They also rejected an apology by Deputy PM Bulent Arinc, saying his remarks “were reminiscent of a civil war”.

A group calling itself the Taksim Solidarity Platform (TSP) said it had handed a list of demands to Bulent Arinc.

The crackdown on protests over the redevelopment of a park in Istanbul last week triggered nationwide unrest.

Overnight, police in Istanbul again fired tear gas, water cannon and smoke grenades at protesters.

The demands presented by the Taksim Solidarity Platform on Wednesday included a ban on the use of tear gas, the release of detained protesters, and the scrapping of the plans for the redevelopment of Gezi Park, which is part of Istanbul’s Taksim Square.

“The steps the government takes will shape the events,” the TSP said after their meeting with Bulent Arinc on Wednesday.

On Tuesday, the deputy prime minister apologized to demonstrators who had been injured.

He said the original protests had been “just and legitimate” and that the “excessive use of force” by police had been wrong.

Turkish protesters have demanded the sacking of police chiefs in Istanbul, Ankara and other cities over their forces' violent responses to demonstrations

Turkish protesters have demanded the sacking of police chiefs in Istanbul, Ankara and other cities over their forces’ violent responses to demonstrations

Officials have confirmed that two people have been killed in the unrest.

One man died after being shot by an unidentified gunman in the southern city of Antakya. Another died after being hit by a car that ploughed into a crowd in Istanbul.

The Turkish Human Rights Association said more than 2,800 protesters had been injured across the country, many of them seriously, and that 791 had been detained, of whom “around 500” have since been released.

Bulent Arinc said that 244 police officers and 64 protesters had been injured, and more than 70 million Turkish lira ($37 million) of public damage had been caused.

Bulent Arinc’s conciliatory remarks contrasted with the tougher line taken by PM Recep Tayyip Erdogan, who has said the protests are undemocratic.

The state-run Anatolia news agency earlier reported that police had arrested 25 people for posting “misinformation” on Twitter.

An official from the opposition Republican People’s Party (CHP), Ali Engin, told Anatolia they were being held for “calling on people to protest”.

Recep Tayyip Erdogan said on Sunday that Twitter was a “menace” being used to spread “lies”.

The original protests began in Gezi Park on May 28 but soon mushroomed, engulfing several cities and becoming more political.

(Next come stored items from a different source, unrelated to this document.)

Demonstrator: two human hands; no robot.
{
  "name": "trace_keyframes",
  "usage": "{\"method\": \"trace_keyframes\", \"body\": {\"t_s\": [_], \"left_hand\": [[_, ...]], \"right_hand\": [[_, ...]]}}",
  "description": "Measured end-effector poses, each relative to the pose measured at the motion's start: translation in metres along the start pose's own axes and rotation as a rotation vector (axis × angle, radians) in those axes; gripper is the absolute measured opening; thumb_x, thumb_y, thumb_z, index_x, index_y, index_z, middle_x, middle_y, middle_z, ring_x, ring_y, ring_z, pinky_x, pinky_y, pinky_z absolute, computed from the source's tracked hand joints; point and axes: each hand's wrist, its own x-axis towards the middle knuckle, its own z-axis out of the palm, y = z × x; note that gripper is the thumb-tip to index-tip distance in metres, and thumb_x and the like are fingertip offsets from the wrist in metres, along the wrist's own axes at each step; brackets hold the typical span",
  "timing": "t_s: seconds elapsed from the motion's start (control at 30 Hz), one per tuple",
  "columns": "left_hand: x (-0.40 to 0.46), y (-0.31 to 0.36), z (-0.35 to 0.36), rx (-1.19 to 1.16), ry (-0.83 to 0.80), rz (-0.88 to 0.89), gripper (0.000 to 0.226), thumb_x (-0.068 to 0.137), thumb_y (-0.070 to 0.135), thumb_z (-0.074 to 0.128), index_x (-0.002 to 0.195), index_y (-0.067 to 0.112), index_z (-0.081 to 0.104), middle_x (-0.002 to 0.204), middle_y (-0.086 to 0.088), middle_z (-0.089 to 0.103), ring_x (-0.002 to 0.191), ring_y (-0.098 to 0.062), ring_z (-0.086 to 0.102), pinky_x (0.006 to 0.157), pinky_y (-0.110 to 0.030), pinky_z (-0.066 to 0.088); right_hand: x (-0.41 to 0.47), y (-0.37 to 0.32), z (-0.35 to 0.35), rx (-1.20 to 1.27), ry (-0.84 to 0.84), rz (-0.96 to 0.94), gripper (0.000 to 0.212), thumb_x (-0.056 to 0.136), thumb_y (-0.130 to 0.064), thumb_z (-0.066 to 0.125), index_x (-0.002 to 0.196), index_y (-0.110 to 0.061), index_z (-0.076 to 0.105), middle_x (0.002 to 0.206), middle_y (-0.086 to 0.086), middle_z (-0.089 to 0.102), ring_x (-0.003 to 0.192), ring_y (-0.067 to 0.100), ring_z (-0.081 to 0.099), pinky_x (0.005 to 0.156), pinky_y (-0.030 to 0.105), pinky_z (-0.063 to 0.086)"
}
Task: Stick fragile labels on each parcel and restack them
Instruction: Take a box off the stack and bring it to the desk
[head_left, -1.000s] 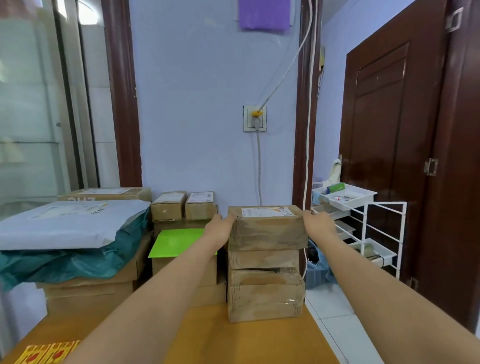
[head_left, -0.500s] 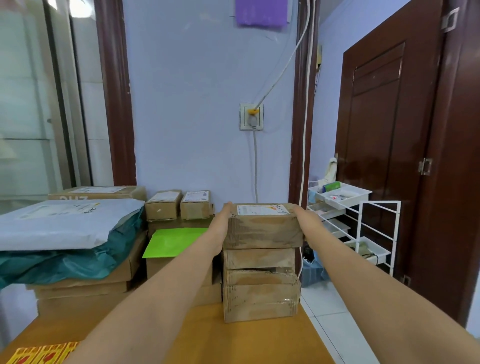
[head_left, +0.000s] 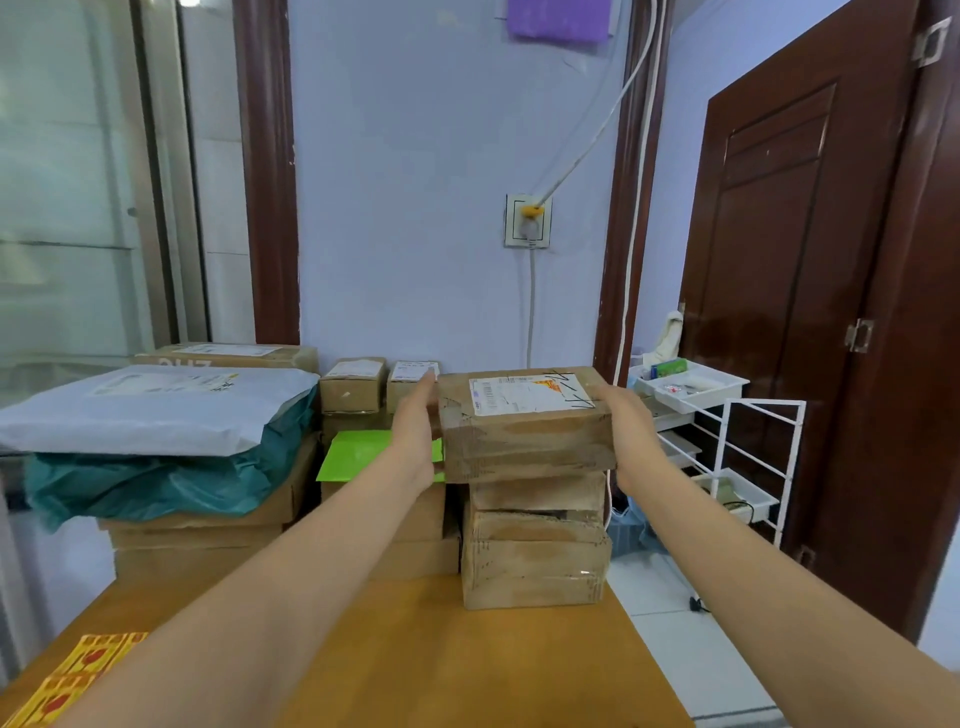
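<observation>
Your left hand (head_left: 415, 426) lies flat, fingers straight, against the left side of the top parcel (head_left: 524, 423). Your right hand (head_left: 626, 434) presses its right side, with fingers wrapping the far edge. Both arms reach forward. The parcel, with a shipping label (head_left: 527, 395) on top, sits atop a stack of cardboard boxes (head_left: 535, 545) at the far right of the wooden table (head_left: 467, 654). Fragile stickers (head_left: 67, 675) lie at the near left corner. A white wire rack (head_left: 727, 441) stands beside a dark wooden door (head_left: 810, 291).
</observation>
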Motion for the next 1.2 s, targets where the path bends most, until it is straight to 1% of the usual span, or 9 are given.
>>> {"method": "trace_keyframes", "body": {"t_s": [0.07,0.17,0.37,0.47,0.57,0.73,0.87,0.97,1.2], "left_hand": [[-0.005,-0.002,-0.014,-0.001,0.026,-0.011,0.034,0.090,0.053,0.053,0.087,0.020,0.060,0.093,-0.002,0.065,0.087,-0.018,0.059,0.087,-0.041,0.049],[-0.012,-0.006,-0.032,0.048,0.050,-0.021,0.041,0.086,0.051,0.061,0.104,0.015,0.062,0.101,-0.004,0.070,0.093,-0.022,0.065,0.091,-0.040,0.049],[-0.040,-0.019,-0.061,0.043,0.057,-0.085,0.043,0.089,0.044,0.061,0.119,0.012,0.058,0.096,-0.009,0.072,0.078,-0.022,0.068,0.059,-0.029,0.050],[-0.053,-0.025,-0.075,0.046,0.087,-0.108,0.046,0.090,0.044,0.059,0.122,0.012,0.056,0.100,-0.010,0.071,0.077,-0.022,0.068,0.050,-0.025,0.046],[-0.059,-0.030,-0.087,0.074,0.098,-0.114,0.036,0.094,0.039,0.056,0.113,0.009,0.060,0.092,-0.010,0.071,0.068,-0.022,0.066,0.050,-0.026,0.045],[-0.059,-0.050,-0.102,0.096,0.131,-0.172,0.041,0.093,0.038,0.057,0.120,0.008,0.055,0.101,-0.013,0.069,0.071,-0.023,0.064,0.052,-0.029,0.044],[-0.059,-0.071,-0.116,0.112,0.160,-0.221,0.045,0.092,0.038,0.059,0.123,0.006,0.055,0.096,-0.014,0.069,0.068,-0.024,0.064,0.051,-0.028,0.044],[-0.061,-0.084,-0.125,0.107,0.170,-0.254,0.044,0.092,0.038,0.059,0.121,0.006,0.056,0.092,-0.014,0.070,0.066,-0.025,0.065,0.050,-0.028,0.046],[-0.073,-0.106,-0.143,0.118,0.225,-0.308,0.042,0.094,0.035,0.057,0.124,0.007,0.052,0.088,-0.012,0.068,0.070,-0.024,0.063,0.053,-0.032,0.042]], "right_hand": [[-0.013,0.006,0.002,0.016,-0.007,-0.027,0.024,0.092,-0.038,0.055,0.115,-0.030,0.053,0.122,0.001,0.056,0.115,0.024,0.053,0.103,0.050,0.042],[-0.032,0.015,0.005,0.016,-0.042,-0.082,0.026,0.090,-0.040,0.057,0.115,-0.033,0.055,0.122,-0.001,0.058,0.114,0.023,0.055,0.103,0.049,0.043],[-0.070,0.042,0.009,-0.014,-0.111,-0.106,0.032,0.090,-0.042,0.057,0.119,-0.030,0.059,0.121,-0.001,0.062,0.111,0.020,0.059,0.102,0.049,0.044],[-0.085,0.054,0.011,-0.057,-0.122,-0.130,0.019,0.092,-0.040,0.055,0.106,-0.030,0.064,0.114,-0.002,0.062,0.108,0.019,0.058,0.102,0.047,0.043],[-0.094,0.069,0.016,-0.121,-0.114,-0.098,0.045,0.082,-0.062,0.052,0.120,-0.039,0.058,0.129,-0.007,0.054,0.118,0.019,0.051,0.104,0.049,0.040],[-0.102,0.090,0.019,-0.091,-0.104,-0.035,0.036,0.097,-0.030,0.049,0.132,-0.019,0.050,0.120,-0.004,0.053,0.109,0.016,0.049,0.095,0.033,0.038],[-0.112,0.110,0.020,-0.089,-0.113,0.013,0.030,0.098,-0.028,0.049,0.127,-0.020,0.052,0.107,-0.006,0.056,0.095,0.011,0.052,0.076,0.028,0.041],[-0.114,0.131,0.021,-0.106,-0.118,0.053,0.037,0.097,-0.032,0.051,0.131,-0.020,0.052,0.125,0.003,0.054,0.110,0.019,0.052,0.085,0.031,0.042],[-0.128,0.164,0.029,-0.106,-0.118,0.140,0.040,0.096,-0.032,0.052,0.134,-0.019,0.050,0.129,0.003,0.051,0.113,0.020,0.051,0.094,0.036,0.044]]}}
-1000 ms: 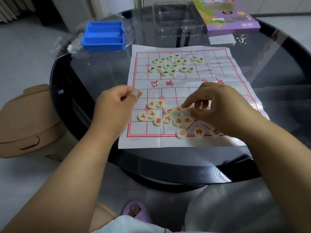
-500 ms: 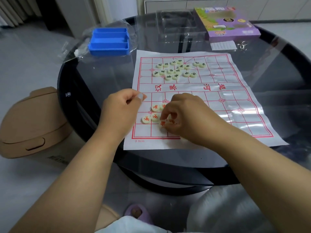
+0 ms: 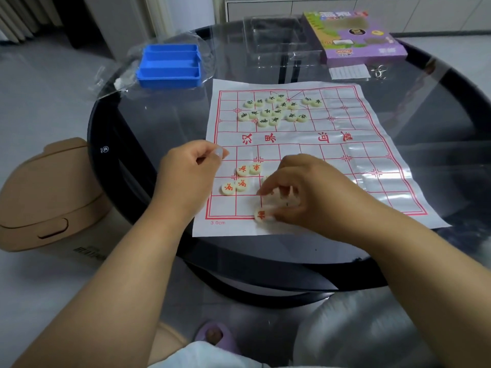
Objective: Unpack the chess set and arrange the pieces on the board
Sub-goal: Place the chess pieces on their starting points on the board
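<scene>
Paper board (image 3: 305, 140): flat on the glass bench (image 3: 159, 123), reaching its near edge.
Black-marked pieces (image 3: 273, 110): clustered on the board's far half.
Red-marked pieces (image 3: 241, 177): four loose by the board's near left corner.
Right hand (image 3: 305, 192): fingers curled, pinching one red piece (image 3: 261, 215) on the near border line.
Left hand (image 3: 191, 173): at the board's left edge, fingers clenched; contents cannot be told.
Blue tray (image 3: 170, 66), purple box (image 3: 353, 38): far edge.

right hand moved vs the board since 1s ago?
Yes. The right hand went left and nearer the board's near edge, now at a red piece.
</scene>
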Demonstrator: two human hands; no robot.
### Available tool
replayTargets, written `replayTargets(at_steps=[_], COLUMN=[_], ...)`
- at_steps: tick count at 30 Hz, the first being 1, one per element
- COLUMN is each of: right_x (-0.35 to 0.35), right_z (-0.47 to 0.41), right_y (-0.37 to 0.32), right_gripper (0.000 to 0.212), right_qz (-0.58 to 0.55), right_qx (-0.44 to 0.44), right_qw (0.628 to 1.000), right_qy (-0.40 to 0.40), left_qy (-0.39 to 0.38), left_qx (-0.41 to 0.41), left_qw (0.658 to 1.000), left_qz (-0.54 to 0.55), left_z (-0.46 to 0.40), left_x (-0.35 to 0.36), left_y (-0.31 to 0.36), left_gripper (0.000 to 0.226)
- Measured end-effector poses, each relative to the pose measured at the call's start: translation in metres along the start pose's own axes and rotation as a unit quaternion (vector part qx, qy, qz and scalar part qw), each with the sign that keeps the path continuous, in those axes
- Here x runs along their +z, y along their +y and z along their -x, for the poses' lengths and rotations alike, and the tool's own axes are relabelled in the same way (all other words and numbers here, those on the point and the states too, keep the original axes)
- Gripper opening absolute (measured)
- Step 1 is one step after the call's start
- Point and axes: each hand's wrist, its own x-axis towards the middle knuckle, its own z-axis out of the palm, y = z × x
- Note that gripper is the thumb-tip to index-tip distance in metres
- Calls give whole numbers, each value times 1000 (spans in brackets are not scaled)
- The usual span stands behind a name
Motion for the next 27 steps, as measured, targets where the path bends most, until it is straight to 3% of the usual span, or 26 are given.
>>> replayTargets(at_steps=[5, 10, 27], right_x=[-27, -36, -42], right_z=[3, 4, 8], right_y=[23, 48, 73], right_gripper=[26, 25, 18], right_qz=[-45, -13, 2], right_qx=[85, 149, 187], right_qw=[993, 984, 973], right_qy=[63, 99, 132], left_qy=[-2, -5, 0], left_qx=[-2, -4, -4], left_qw=[1000, 1000, 1000], left_qz=[12, 18, 12], left_z=[-1, -3, -3], left_x=[0, 0, 1], left_y=[-1, -3, -4], left_gripper=[14, 14, 15])
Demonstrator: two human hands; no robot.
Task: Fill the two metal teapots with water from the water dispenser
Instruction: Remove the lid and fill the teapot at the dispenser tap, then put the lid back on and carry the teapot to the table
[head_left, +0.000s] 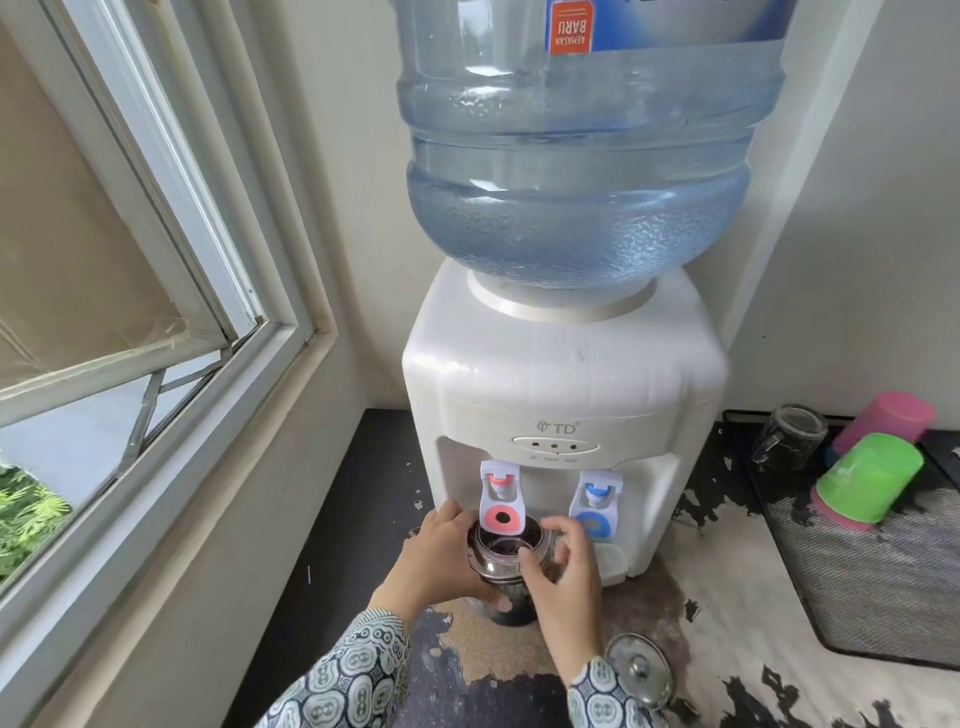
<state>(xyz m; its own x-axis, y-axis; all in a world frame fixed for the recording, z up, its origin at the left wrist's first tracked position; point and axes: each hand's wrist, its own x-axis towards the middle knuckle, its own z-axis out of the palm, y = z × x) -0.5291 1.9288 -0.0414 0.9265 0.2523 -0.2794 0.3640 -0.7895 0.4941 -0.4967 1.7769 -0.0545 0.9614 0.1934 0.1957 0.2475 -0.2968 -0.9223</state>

Demonstrators accuse Recep Tayyip Erdogan’s government of becoming increasingly authoritarian and trying to impose conservative Islamic values on a secular state.

The prime minister is still the most popular politician in the country, but he is discovering that a ruling style that his opponents say is autocratic has its limits.

Recep Tayyip Erdogan’s Turkey was seen as a runaway success by many in Europe and the Middle East; now it is looking tarnished, with deeper problems than its allies – and enemies – realized.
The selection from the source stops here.